Update: The May 6, 2002 issue of TIME magazine has a special section entitled “The Secrets of Autism” providing in-depth articles on the apparent “explosion” in cases of Autism and Asperger’s being reported by some observers, in the United States generally and in the Silicon Valley particularly, and provides as well some detailed recent research findings regarding the several proposed causes of those disorders. It is a very informative and comprehensive update. By way of perspective, with respect to the sudden “explosion” of Autism and Asperger’s, however, this sentence is particularly important: “While many experts believe the increase is a by-product of a recent broadening of diagnostic criteria, others are convinced that the surge is at least in part real and of grave concern.” That dispute between a real increase in cases, or an apparent increase because of broadened criteria and better case finding, continues. With respect to the many causes explored in the article, this sentence provides a crucial perspective: “In the end, it is not merely possible, but likely, that scientists will discover multiple routes—some rare, some common; some purely genetic, some not – that lead to similar end points.”

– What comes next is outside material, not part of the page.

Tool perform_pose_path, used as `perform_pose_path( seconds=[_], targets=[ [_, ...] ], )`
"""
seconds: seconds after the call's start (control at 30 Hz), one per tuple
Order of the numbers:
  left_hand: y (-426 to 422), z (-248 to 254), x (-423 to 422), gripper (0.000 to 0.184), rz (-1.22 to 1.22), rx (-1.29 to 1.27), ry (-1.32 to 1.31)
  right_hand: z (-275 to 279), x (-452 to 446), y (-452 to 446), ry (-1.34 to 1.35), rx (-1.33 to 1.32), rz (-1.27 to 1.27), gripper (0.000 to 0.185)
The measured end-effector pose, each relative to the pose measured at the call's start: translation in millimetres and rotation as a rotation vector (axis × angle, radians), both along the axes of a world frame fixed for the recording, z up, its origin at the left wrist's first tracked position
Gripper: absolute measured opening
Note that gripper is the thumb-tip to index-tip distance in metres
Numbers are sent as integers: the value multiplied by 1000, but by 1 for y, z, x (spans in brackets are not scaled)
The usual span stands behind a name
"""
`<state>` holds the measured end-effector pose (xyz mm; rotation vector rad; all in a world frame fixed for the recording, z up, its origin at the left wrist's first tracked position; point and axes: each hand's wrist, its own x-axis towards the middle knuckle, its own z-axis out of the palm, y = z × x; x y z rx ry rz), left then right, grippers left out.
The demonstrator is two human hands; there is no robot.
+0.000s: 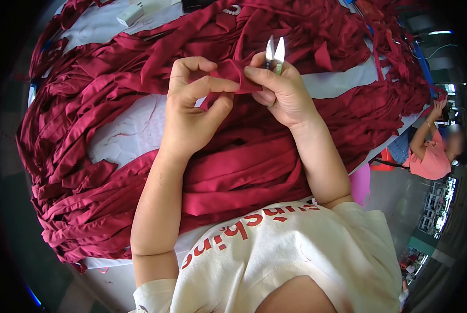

As pointed out in the FAQ answer above, Autistic Disorder is best described as a GROUP of disorders, rather than a single condition, where the final common symptom and behavioral pathways result in a shared symptom complex with multiple etiologies. It is unlikely that “Autistic Disorder” springs from a single cause, just as “Mental Retardation,” as a disorder, for example, does not spring from one cause alone. Mental Retardation, while a condition different from Autistic Disorder, does provide another example of a circumstance in which shared traits and behaviors fuse into a final common symptom path, producing an overall symptom complex which stems from a variety of different causes (e.g. Down Syndrome; phenylketonuria(PKU); perinatal hypoxia; post-natal brain trauma etc.)